__Information supplied__:

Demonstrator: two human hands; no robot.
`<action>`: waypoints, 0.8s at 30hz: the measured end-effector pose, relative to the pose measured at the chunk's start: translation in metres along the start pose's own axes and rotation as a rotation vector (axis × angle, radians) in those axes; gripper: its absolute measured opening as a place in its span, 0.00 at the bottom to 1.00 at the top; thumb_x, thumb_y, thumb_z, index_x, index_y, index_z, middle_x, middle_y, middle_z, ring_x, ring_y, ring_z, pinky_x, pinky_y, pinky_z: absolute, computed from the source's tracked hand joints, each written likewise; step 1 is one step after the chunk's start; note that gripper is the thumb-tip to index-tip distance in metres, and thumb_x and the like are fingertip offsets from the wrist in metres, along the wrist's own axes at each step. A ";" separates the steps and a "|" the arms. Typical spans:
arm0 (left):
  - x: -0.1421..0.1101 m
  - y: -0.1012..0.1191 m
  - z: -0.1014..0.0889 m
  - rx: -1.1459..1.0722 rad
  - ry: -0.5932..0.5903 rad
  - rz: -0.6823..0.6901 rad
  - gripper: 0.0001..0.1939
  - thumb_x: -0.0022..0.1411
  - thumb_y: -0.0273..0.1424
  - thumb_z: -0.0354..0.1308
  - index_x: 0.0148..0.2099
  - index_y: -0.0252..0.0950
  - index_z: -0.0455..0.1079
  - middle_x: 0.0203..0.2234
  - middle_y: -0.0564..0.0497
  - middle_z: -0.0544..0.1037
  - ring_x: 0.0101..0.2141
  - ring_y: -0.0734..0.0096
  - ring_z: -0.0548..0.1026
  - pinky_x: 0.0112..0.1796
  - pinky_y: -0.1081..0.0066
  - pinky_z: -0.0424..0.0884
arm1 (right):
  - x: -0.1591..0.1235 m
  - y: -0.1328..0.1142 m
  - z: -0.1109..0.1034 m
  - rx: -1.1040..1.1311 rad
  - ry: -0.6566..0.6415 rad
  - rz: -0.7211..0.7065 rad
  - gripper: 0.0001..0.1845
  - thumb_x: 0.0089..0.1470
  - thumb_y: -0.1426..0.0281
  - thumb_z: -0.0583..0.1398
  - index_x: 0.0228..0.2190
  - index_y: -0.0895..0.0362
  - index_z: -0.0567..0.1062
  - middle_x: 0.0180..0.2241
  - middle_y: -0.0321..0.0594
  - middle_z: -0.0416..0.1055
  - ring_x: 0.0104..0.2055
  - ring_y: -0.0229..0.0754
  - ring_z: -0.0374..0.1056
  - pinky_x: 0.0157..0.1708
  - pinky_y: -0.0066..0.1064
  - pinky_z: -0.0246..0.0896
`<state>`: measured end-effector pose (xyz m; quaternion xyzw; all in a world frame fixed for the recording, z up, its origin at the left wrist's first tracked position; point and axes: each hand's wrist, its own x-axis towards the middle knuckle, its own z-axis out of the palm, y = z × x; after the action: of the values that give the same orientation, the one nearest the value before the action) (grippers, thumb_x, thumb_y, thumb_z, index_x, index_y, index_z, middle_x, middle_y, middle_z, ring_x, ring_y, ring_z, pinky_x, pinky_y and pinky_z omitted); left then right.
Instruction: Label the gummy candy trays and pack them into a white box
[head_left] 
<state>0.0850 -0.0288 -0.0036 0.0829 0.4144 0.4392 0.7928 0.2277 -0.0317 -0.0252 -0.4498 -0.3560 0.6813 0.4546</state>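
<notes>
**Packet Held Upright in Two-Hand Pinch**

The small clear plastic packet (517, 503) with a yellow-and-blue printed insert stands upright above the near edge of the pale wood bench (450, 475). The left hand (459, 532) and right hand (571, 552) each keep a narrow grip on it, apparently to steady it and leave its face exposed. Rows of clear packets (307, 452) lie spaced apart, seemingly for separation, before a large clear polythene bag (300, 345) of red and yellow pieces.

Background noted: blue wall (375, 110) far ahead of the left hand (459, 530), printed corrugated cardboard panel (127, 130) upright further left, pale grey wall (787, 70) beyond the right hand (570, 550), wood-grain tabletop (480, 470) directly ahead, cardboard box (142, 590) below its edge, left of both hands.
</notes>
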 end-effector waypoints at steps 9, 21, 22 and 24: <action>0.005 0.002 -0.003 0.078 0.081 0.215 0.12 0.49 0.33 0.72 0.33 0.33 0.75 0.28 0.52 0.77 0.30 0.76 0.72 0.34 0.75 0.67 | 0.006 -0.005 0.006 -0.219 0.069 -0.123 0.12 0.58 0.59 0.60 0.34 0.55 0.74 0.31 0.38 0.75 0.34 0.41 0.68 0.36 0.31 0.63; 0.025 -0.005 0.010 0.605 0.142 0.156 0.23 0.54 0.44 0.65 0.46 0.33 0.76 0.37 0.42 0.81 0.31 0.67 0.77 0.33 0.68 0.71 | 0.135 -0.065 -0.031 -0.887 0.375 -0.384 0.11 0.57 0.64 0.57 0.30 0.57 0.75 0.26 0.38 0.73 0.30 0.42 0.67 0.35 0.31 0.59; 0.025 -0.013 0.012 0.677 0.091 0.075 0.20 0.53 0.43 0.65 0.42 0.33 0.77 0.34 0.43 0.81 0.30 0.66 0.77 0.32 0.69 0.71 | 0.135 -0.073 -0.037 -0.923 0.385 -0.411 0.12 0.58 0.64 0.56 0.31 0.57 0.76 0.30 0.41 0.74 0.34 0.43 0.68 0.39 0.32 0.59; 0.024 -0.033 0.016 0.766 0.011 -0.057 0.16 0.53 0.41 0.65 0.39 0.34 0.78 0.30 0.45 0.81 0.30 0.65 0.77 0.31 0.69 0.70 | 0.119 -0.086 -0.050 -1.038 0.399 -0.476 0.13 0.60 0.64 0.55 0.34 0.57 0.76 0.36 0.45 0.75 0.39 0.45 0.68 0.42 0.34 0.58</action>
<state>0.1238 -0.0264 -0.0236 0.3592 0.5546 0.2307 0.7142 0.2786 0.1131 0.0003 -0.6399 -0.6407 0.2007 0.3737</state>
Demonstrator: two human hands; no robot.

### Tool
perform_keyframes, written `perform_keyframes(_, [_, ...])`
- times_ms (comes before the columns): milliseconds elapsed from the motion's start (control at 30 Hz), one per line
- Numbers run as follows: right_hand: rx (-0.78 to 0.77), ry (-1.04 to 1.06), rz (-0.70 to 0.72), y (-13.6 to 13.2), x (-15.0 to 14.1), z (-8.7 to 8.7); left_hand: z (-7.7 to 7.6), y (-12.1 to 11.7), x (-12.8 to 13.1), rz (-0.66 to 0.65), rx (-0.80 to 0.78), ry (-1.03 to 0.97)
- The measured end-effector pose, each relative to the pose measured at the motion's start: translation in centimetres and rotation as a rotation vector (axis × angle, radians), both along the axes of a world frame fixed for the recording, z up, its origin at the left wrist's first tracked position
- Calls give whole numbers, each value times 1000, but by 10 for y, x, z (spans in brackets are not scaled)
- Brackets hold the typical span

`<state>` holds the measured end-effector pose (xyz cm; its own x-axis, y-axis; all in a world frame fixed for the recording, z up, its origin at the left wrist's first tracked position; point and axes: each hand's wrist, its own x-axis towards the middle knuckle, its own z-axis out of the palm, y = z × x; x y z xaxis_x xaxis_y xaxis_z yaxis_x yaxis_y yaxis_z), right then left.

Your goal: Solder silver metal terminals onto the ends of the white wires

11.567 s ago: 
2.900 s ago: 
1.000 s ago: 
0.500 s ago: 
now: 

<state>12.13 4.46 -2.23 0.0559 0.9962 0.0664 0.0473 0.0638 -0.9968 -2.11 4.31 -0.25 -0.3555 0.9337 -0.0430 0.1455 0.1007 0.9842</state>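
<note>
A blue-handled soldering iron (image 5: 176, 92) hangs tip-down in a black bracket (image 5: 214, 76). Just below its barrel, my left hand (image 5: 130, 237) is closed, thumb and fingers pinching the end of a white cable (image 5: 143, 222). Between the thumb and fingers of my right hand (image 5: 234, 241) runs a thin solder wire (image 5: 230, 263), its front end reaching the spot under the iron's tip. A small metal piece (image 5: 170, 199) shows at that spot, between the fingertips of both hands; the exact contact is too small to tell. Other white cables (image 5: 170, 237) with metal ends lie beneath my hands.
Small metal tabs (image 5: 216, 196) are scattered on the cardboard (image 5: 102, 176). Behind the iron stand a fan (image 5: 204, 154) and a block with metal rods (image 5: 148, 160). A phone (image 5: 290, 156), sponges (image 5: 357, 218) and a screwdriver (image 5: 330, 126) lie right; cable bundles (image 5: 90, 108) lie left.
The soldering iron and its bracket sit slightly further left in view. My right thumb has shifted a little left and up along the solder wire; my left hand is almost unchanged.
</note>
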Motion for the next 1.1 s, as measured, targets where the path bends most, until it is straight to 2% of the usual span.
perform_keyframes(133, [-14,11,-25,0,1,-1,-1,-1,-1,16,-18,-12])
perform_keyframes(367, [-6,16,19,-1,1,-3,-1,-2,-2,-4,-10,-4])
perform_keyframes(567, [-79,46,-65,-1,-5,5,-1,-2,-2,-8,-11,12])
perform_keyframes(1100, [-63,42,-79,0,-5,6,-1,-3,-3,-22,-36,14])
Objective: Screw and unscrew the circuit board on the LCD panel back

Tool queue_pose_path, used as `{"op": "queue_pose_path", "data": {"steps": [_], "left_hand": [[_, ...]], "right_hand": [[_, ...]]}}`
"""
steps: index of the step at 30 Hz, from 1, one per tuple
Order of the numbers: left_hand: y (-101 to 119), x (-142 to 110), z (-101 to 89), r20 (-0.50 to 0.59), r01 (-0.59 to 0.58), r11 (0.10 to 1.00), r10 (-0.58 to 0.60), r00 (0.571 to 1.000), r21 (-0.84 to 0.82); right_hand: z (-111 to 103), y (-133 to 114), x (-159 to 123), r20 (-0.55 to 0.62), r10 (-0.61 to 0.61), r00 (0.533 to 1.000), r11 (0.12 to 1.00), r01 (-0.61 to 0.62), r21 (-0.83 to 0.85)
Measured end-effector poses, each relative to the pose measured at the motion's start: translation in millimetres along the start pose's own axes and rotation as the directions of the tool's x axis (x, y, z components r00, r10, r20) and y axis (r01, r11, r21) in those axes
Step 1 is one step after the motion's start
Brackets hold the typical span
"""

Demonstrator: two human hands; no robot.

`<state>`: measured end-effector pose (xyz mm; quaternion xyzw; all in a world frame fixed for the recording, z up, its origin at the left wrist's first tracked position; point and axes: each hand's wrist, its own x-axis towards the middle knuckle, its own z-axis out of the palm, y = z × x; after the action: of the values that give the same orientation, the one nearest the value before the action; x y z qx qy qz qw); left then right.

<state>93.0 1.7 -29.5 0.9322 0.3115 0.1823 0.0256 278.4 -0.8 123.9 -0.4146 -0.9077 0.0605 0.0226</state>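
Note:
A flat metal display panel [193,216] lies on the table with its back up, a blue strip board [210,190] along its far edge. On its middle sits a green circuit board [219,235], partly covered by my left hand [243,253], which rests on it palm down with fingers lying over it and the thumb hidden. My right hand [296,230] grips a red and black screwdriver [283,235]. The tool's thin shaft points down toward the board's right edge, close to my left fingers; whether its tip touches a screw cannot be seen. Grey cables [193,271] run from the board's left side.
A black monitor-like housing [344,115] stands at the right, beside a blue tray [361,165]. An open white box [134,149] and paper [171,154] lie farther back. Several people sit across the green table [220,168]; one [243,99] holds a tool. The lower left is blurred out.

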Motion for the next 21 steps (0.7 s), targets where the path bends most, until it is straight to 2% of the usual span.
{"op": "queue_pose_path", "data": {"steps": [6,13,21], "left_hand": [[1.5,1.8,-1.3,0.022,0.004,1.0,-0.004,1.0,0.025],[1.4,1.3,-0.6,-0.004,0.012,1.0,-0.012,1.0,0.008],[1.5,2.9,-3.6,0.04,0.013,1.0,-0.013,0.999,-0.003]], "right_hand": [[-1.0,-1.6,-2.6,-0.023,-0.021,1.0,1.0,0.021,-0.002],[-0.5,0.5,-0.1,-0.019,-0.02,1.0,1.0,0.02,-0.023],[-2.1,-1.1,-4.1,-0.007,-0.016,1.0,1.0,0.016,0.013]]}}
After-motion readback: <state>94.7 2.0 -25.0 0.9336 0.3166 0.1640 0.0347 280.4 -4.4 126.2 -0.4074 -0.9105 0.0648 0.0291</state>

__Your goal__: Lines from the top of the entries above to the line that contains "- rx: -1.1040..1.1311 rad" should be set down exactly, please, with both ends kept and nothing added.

__Answer to this task__:
Demonstrator: two human hands; no robot.
`<action>`: waypoints, 0.8s at 30hz: the measured end-effector pose, relative to the pose measured at the chunk's start: translation in metres along the start pose's own axes and rotation as a rotation vector (axis × angle, radians) in those axes; gripper: its absolute measured opening as a place in its span, 0.00 at the bottom to 1.00 at the top; thumb_x, thumb_y, thumb_z, index_x, index_y, index_z, middle_x, middle_y, middle_z, ring_x, ring_y, ring_z, pinky_x, pinky_y, pinky_z: absolute, computed from the source's tracked hand joints, each written likewise; step 1 is one step after the chunk's start; note that gripper is the thumb-tip to index-tip distance in metres, and thumb_x and the like are fingertip offsets from the wrist in metres, along the wrist's own axes at each step. A ";" separates the steps and a "|" the arms. Typical spans:
arm0 (left):
  - x: -0.1421..0.1101 m
  - y: -0.1012..0.1191 m
  - z: -0.1014..0.0889 m
  - rx: -1.1459..1.0722 rad
  - ry: -0.5932..0.5903 rad
  - rz: -0.6823..0.6901 rad
  - gripper: 0.0001..0.1939
  - thumb_x: -0.0022..0.1411
  - thumb_y: -0.0273..0.1424
  - thumb_z: -0.0354..0.1308
  - index_x: 0.0148..0.2099
  - index_y: -0.0252..0.0950
  - index_z: -0.0455..0.1079
  - middle_x: 0.0203..0.2234
  - middle_y: -0.0564..0.0497
  - middle_z: -0.0544..0.1037
  - ring_x: 0.0101..0.2141
  - ring_y: -0.0734..0.0096
  - ring_z: -0.0548..0.1026
  - pinky_x: 0.0112..0.1796
  - pinky_y: -0.1081..0.0066
  - pinky_z: -0.0424..0.0884
arm1 (right):
  - x: -0.1591..0.1235 m
  - y: -0.1328..0.1142 m
  - z: -0.1109..0.1034 m
  - rx: -1.1040..1.1311 rad

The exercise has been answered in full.